2013 strategies unveiled

Thai Airways International Plc (THAI)



Meeting with president. Yesterday, we hosted a meeting between local fund

managers and Dr. Sorajak Kasemsuwan, the first time he has meet with funds since

being appointed as THAI president in October 2012. The meeting helped to clarify

THAI's strategies and business adjustments to cope with another challenging year for

the airline industry. Key points obtained from the meeting:

Revenue enhancement. THAI expects passenger revenue growth of ~11% in

2013, backed by: 1) an increase in fleet capacity of +8.9% ASK - available seatkilometers

- net of the delivery of 17 new planes minus the retirement of 16; 2)

adjusting its route network by switching from some loss-making routes to more

profitable routes in Asia, notably to Japan, China, Russia and India, via adding to

flight frequencies and new routes; 3) yield improvement from a better ticket

selling system (i.e. boost internet sales from currently 8% of sales) and product

improvement (delivery of new planes and completion of retrofit program).

Cost management. On the non-fuel cost side, THAI plans to keep 2013 operating

cost/unit stable from last year via cutting unprofitable routes, increasing fleet

utilization, improving the procurement process and using more outsourcing. It

aims to manage jet fuel cost via more timely fuel surcharge adjustments and

maintain its 2013 fuel hedging position at close to last year's 85%. To date, THAI

has hedged 68% of its 1Q13 fuel needs and 65% of needs in 2Q13-4Q13.

Strategies to cope with competition. Middle East airlines are coming on strong

and coping with them may lie in boosting its level of collaboration with airlines in

the Star Alliance grouping and focusing on THAI's competitive advantage in shorthaul

routes in Asia. It will handle the competition from the low cost carriers (LCCs)

by use of THAI Smile, a light premium airline, entirely held by THAI, and Nok Air, a

low cost airline, in which THAI holds 49%.

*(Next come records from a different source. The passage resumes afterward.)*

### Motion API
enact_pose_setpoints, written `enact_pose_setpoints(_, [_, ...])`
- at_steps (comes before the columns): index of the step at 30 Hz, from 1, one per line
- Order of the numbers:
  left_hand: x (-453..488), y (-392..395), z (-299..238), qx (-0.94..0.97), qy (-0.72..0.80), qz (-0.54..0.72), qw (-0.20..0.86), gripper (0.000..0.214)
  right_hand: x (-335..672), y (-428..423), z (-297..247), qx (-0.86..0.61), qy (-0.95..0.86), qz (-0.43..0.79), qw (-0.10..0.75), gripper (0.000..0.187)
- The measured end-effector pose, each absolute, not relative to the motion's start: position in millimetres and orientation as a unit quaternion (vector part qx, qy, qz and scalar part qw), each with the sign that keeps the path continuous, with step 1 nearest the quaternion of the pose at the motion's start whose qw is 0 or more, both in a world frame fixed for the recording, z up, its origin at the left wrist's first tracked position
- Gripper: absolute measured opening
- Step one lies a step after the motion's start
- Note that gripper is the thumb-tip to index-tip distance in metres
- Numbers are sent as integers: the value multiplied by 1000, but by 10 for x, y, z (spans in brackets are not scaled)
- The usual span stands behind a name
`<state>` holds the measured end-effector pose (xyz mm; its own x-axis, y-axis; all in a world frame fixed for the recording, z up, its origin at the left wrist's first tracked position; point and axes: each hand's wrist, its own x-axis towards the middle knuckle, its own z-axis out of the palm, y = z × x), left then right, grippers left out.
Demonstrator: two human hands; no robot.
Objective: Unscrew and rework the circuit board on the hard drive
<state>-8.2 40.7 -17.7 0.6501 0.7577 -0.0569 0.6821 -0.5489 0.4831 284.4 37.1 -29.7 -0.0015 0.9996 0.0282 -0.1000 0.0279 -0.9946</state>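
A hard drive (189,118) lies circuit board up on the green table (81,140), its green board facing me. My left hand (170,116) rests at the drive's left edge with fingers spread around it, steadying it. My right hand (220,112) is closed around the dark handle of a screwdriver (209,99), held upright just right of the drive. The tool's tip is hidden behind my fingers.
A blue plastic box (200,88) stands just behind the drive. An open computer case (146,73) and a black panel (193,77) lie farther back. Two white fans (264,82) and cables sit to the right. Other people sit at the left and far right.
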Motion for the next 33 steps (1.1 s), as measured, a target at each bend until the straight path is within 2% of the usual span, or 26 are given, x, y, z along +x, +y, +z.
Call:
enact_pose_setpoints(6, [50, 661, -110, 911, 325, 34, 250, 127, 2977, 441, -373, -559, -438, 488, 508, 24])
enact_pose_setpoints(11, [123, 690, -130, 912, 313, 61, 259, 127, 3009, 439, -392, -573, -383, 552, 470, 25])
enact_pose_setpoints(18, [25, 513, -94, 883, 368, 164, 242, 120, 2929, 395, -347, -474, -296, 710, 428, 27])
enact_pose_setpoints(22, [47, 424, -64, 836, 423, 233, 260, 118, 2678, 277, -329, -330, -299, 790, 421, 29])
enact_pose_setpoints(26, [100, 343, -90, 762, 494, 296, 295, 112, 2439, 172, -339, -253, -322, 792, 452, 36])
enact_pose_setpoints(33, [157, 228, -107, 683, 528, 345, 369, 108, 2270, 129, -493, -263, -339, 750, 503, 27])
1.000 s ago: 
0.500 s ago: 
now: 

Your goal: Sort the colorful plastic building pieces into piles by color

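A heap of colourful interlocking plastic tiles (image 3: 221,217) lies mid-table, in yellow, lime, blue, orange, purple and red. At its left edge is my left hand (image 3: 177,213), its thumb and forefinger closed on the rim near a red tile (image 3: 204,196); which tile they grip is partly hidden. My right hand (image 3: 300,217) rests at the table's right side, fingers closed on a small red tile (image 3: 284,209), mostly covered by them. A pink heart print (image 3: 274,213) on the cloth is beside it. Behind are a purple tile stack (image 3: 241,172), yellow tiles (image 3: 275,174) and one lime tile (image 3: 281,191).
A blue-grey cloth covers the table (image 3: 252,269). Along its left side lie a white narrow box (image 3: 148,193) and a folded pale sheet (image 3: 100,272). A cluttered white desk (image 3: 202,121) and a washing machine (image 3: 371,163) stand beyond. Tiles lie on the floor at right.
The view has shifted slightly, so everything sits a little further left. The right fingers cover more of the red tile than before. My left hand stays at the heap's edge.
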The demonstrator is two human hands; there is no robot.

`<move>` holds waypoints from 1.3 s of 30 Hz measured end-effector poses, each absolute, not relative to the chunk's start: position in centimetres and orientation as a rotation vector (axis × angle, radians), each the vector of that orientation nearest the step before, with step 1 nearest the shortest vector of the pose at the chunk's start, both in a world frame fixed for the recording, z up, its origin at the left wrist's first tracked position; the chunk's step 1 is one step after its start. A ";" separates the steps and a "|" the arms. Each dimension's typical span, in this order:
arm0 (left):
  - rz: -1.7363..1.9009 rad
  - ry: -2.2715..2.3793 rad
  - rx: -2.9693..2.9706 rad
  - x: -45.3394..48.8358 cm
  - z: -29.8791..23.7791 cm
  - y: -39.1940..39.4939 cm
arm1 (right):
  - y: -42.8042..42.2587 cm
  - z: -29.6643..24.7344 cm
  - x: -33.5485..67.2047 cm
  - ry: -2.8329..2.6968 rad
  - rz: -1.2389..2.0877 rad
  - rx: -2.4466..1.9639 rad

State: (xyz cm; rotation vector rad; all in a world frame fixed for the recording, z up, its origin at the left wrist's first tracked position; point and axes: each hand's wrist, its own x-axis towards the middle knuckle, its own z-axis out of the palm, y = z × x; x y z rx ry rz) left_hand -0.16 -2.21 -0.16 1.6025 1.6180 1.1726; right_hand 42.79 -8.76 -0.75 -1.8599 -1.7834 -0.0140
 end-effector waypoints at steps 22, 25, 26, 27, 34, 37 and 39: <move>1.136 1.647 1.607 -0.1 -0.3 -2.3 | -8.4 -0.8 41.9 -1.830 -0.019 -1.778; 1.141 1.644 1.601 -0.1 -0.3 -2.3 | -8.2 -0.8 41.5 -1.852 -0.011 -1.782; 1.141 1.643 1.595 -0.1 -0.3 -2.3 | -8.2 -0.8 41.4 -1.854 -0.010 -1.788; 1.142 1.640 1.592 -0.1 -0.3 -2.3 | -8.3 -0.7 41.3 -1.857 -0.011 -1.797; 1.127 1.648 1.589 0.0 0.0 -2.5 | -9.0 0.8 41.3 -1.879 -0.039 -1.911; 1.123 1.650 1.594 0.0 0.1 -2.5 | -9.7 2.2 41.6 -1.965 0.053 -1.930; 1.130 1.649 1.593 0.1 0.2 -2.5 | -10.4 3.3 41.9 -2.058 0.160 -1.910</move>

Fleet rejuvenation. THAI plans to cut average fleet age from 10.3 years in 2012 to

8.0 years by 2017. The number of aircraft will rise from 97 at the end of 2012 to 106

in 2017 via replacing 42 old planes with 51 new. It has also engaged in a retrofit

program on 20 planes that will be completed by mid-2014.

Maintain BUY. We maintain BUY with a new 12-month PT of Bt30 (from Bt26), based

on 0.9x PBV (-0.5 SD vs. its 10-year historical PBV at 1.1x). THAI is the most laggard play

in the tourism-related industry: In the past 12 months, THAI's share price was

unchanged, compared to air transport players (AOT +122% and AAV +80%), hotel

operators (CENTEL +193%, ERW +140%, MINT +118%) and the SET (+34%). Against

regional airline peers, THAI is one of the cheapest airlines, trading at 10x 13PE vs. peers

at 13.6x, 0.8x 13PBV vs. peers at 1.1x, and 5.5x 13EV/EBITDA vs. peers at 6.3x. Shortterm

positive catalysts include high season in 1Q13F and the listing of Nok Air.